When you repeat the entries below, please keep them exact and leave out the pictures.

====== RECORDS TO PROCESS ======

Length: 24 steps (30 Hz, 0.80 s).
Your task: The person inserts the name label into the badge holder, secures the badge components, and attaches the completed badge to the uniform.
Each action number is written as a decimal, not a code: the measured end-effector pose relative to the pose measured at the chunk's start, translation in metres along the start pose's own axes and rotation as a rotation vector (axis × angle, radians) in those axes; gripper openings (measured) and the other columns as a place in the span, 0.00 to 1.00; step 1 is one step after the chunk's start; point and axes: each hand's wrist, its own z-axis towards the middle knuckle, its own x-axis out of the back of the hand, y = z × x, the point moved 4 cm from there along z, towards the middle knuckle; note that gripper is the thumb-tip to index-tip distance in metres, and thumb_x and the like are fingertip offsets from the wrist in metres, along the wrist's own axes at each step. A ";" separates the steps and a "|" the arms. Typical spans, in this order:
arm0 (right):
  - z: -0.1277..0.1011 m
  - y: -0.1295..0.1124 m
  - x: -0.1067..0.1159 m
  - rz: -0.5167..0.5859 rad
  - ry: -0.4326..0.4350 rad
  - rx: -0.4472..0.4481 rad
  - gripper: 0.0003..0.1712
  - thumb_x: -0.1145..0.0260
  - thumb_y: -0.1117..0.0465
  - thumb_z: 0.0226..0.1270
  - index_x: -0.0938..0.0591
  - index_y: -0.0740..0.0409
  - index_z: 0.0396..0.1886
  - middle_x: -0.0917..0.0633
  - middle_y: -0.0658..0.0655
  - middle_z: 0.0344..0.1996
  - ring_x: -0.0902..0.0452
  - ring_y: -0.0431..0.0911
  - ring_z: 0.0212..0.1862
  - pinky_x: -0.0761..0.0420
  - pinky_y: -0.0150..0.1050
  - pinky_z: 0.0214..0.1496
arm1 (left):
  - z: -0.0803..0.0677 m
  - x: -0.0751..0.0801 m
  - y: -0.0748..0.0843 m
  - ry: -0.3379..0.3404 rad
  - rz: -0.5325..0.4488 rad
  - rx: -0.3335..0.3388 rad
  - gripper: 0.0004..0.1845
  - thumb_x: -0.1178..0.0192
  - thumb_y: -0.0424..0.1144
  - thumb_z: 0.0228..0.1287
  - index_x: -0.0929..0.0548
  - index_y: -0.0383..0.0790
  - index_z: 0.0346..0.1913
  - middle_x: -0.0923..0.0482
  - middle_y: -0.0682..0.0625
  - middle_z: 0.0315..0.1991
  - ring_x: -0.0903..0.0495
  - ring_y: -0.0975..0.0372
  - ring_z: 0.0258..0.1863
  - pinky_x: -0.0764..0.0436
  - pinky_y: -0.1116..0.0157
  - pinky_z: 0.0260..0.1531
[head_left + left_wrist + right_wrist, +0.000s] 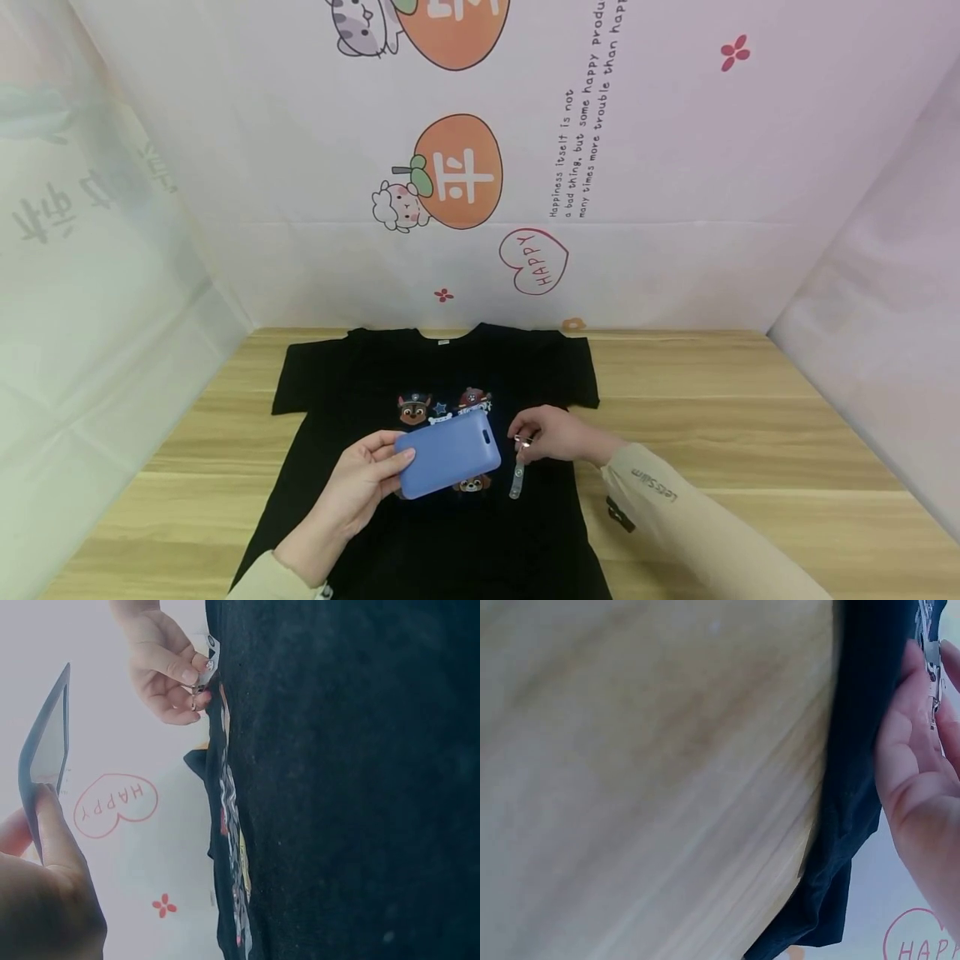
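My left hand (360,482) pinches a blue card holder (448,457) by its left end, thumb on the face toward me. A dark slot shows near the holder's right end. To its right, my right hand (562,435) pinches a metal badge clip (523,442), from which a clear snap strap (517,481) hangs down. Holder and clip are apart. Both are held over a black T-shirt (337,467) with cartoon dogs printed on its chest. In the left wrist view the card holder (46,742) appears nearly edge-on.
The T-shirt lies spread on a wood-grain table (697,417), collar toward the back. A small dark object (620,514) lies by the right sleeve, partly covered by the forearm. White printed sheets (300,167) stand behind and on both sides.
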 end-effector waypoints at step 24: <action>-0.019 0.006 0.011 0.265 0.065 0.048 0.15 0.37 0.62 0.66 0.23 0.72 0.45 0.15 0.59 0.34 0.18 0.44 0.37 0.16 0.40 0.44 | 0.000 -0.002 0.002 0.009 0.004 0.002 0.07 0.43 0.28 0.64 0.24 0.35 0.44 0.16 0.53 0.33 0.16 0.65 0.34 0.17 0.68 0.38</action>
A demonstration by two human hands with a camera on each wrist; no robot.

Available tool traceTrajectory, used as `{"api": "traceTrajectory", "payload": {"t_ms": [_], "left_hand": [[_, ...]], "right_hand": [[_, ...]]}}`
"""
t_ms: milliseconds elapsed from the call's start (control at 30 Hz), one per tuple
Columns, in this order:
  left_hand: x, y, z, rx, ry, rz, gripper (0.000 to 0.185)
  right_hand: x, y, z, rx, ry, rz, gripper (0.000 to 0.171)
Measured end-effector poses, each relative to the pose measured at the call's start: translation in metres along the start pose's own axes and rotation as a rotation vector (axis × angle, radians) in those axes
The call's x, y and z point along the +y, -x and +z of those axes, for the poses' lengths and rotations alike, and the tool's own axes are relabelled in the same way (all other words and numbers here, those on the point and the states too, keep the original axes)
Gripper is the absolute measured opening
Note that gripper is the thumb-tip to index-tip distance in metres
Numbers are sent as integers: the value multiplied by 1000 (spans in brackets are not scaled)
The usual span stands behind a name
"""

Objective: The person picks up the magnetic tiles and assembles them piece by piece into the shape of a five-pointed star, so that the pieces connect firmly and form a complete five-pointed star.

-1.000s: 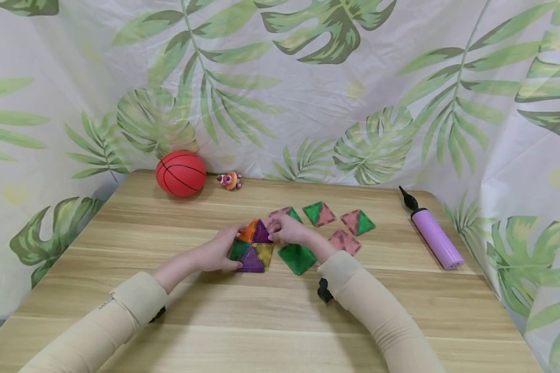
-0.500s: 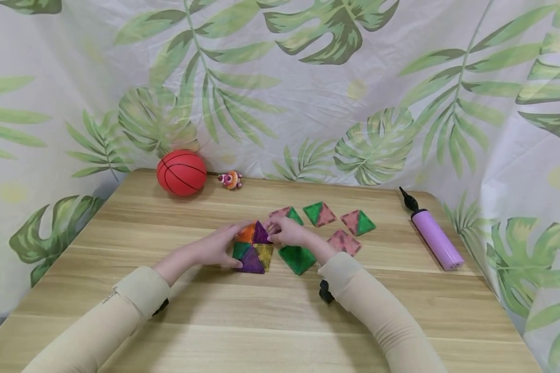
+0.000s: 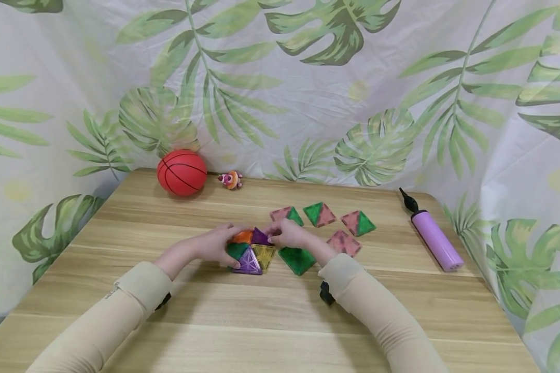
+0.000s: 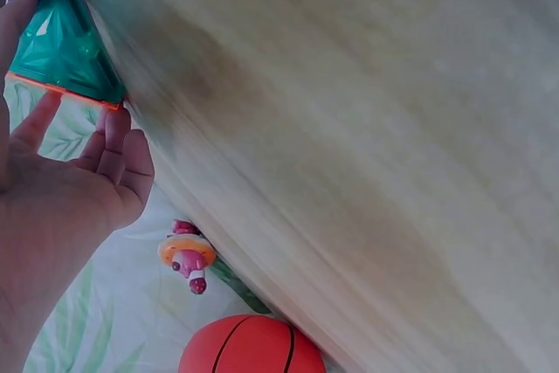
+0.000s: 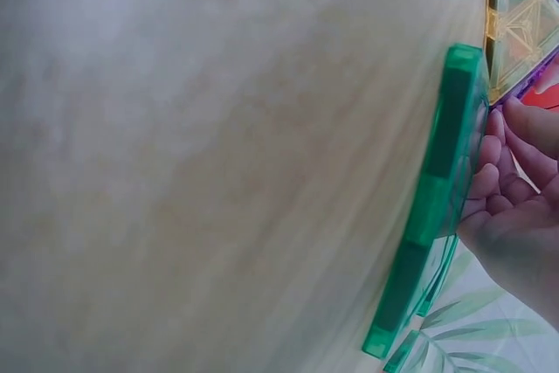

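Note:
Several translucent triangular magnetic tiles stand joined in a raised ring: orange (image 3: 242,237), dark purple (image 3: 260,237), yellow (image 3: 263,256), lighter purple (image 3: 249,263) and green (image 3: 237,250). My left hand (image 3: 214,244) holds the ring's left side, thumb at the lighter purple tile and fingers behind the orange one. In the left wrist view its fingertips touch the orange edge below the green tile (image 4: 68,50). On the other side, my right hand (image 3: 287,233) pinches the dark purple tile's right corner. The right wrist view shows those fingertips beside the yellow tile (image 5: 521,28).
A green square tile (image 3: 297,260) lies right of the ring. Pink-and-green tile pairs (image 3: 319,214) and a pink pair (image 3: 344,243) lie behind. A red basketball (image 3: 182,173) and small toy figure (image 3: 231,180) sit at the back left; a purple hand pump (image 3: 436,241) lies right.
The joined tiles have tilted: the orange and dark purple ones look lower and flatter, and the lighter purple one catches more light. My left hand has shifted slightly; the right has barely moved.

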State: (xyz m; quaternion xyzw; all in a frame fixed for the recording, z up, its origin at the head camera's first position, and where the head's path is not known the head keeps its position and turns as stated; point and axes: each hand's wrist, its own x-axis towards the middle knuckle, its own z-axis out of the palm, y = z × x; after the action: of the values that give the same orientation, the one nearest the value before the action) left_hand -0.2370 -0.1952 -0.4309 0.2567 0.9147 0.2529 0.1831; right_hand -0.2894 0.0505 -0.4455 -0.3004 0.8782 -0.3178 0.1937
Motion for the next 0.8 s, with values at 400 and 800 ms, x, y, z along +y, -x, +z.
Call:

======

OUTPUT
Length: 24 steps (30 Hz, 0.80 s).
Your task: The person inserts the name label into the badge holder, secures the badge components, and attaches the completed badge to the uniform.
Each action number is written as a decimal, not a code: the measured end-effector pose relative to the pose measured at the chunk's start, translation in metres along the start pose's own axes and rotation as a rotation vector (axis × angle, radians) in those axes; gripper openings (measured) and the other columns as a place in the span, 0.00 to 1.00; step 1 is one step after the chunk's start; point and axes: each hand's wrist, its own z-axis towards the middle knuckle, its own x-axis out of the back of the hand, y = z × x, the point moved 4 cm from there along z, towards the middle knuckle; note that gripper is the thumb-tip to index-tip distance in metres, and thumb_x and the like are fingertip offsets from the wrist in metres, along the wrist's own axes at each step. A ";" separates the steps and a "|" the arms. Typical spans, in this order:
arm0 (right):
  - z: -0.1277..0.1011 m
  - y: -0.1295..0.1124 m
  - x: -0.1067..0.1159 m
  - rz: -0.5167..0.5859 rad
  - ry: -0.4326..0.4350 rad
  - rx: -0.4472..0.4481 rad
  - gripper: 0.0003..0.1712
  - thumb_x: -0.1145..0.0260
  - thumb_y: -0.1117..0.0465
  - thumb_z: 0.0226..0.1270
  - index_x: -0.0938..0.0591
  - index_y: -0.0740..0.0409
  - index_z: 0.0396..0.1886
  - middle_x: -0.0917..0.0633
  - middle_y: -0.0658..0.0655
  - middle_z: 0.0344..0.1996
  - ring_x: -0.0902..0.0452
  - ring_y: -0.0431..0.0911
  - ring_z: 0.0212..0.1862
  - pinky_x: -0.0761..0.0420
  - pinky_y: -0.0150..0.1050
  - pinky_z: 0.0214..0.1496
arm1 (left):
  - z: -0.0803..0.0677 m
  - x: -0.0751..0.0801 m
  - y: -0.0748..0.0843 m
  - ry: -0.3379..0.3404 rad
  - rz: -0.5325..0.4488 rad
  - rx: -0.3335..0.3388 rad
  - gripper: 0.0004..0.1845
  - thumb_x: -0.1178..0.0192
  - thumb_y: -0.0424..0.1144
  - thumb_z: 0.0228..0.1287
  - index_x: -0.0929..0.0548
  - index_y: -0.0383..0.0790
  - index_z: 0.0346..0.1913
  - middle_x: -0.0923..0.0482
  - middle_y: -0.0682..0.0625
  - middle_z: 0.0315..0.1991
  - ring_x: -0.0903..0.0495
  - ring_y: -0.0975..0.0372
  - ring_z: 0.0258..0.1863
  - pinky_x: -0.0764..0.0436
  - pinky_y: -0.1116..0.0157
  - pinky_z: 0.0260..0.1531
[head_left + left_wrist + right_wrist, +0.000s] 
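My left hand (360,482) pinches a blue card holder (448,457) by its left end, thumb on the face toward me. A dark slot shows near the holder's right end. To its right, my right hand (562,435) pinches a metal badge clip (523,442), from which a clear snap strap (517,481) hangs down. Holder and clip are apart. Both are held over a black T-shirt (337,467) with cartoon dogs printed on its chest. In the left wrist view the card holder (46,742) appears nearly edge-on.
The T-shirt lies spread on a wood-grain table (697,417), collar toward the back. A small dark object (620,514) lies by the right sleeve, partly covered by the forearm. White printed sheets (300,167) stand behind and on both sides.
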 end-effector waypoints at step 24: <action>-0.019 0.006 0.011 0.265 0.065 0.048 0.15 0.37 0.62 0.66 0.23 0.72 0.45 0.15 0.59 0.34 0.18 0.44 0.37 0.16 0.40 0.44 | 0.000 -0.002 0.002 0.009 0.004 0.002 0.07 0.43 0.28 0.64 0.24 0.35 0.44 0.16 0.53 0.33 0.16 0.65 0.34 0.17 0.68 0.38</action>
A demonstration by two human hands with a camera on each wrist; no robot.

Available tool traceTrajectory, used as `{"api": "traceTrajectory", "payload": {"t_ms": [_], "left_hand": [[_, ...]], "right_hand": [[_, ...]]}}`
"""
t_ms: milliseconds elapsed from the call's start (control at 30 Hz), one per tuple
Columns, in this order:
  left_hand: x, y, z, rx, ry, rz, gripper (0.000 to 0.185)
  right_hand: x, y, z, rx, ry, rz, gripper (0.000 to 0.171)
Measured end-effector poses, each relative to the pose measured at the call's start: translation in metres along the start pose's own axes and rotation as a rotation vector (axis × angle, radians) in those axes
The call's x, y and z point along the +y, -x and +z of those axes, for the poses' lengths and rotations alike, and the tool's own axes are relabelled in the same way (all other words and numbers here, those on the point and the states too, keep the original axes)
Gripper is the absolute measured opening
Note that gripper is the thumb-tip to index-tip distance in metres
Numbers are sent as integers: the value multiplied by 1000 (spans in brackets are not scaled)
The usual span stands behind a name
"""

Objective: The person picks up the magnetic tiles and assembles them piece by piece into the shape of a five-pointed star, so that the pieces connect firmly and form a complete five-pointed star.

-1.000s: 
-0.500s: 
+0.000s: 
+0.000s: 
+0.000s: 

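Note:
Several translucent triangular magnetic tiles stand joined in a raised ring: orange (image 3: 242,237), dark purple (image 3: 260,237), yellow (image 3: 263,256), lighter purple (image 3: 249,263) and green (image 3: 237,250). My left hand (image 3: 214,244) holds the ring's left side, thumb at the lighter purple tile and fingers behind the orange one. In the left wrist view its fingertips touch the orange edge below the green tile (image 4: 68,50). On the other side, my right hand (image 3: 287,233) pinches the dark purple tile's right corner. The right wrist view shows those fingertips beside the yellow tile (image 5: 521,28).
A green square tile (image 3: 297,260) lies right of the ring. Pink-and-green tile pairs (image 3: 319,214) and a pink pair (image 3: 344,243) lie behind. A red basketball (image 3: 182,173) and small toy figure (image 3: 231,180) sit at the back left; a purple hand pump (image 3: 436,241) lies right.
The joined tiles have tilted: the orange and dark purple ones look lower and flatter, and the lighter purple one catches more light. My left hand has shifted slightly; the right has barely moved.
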
State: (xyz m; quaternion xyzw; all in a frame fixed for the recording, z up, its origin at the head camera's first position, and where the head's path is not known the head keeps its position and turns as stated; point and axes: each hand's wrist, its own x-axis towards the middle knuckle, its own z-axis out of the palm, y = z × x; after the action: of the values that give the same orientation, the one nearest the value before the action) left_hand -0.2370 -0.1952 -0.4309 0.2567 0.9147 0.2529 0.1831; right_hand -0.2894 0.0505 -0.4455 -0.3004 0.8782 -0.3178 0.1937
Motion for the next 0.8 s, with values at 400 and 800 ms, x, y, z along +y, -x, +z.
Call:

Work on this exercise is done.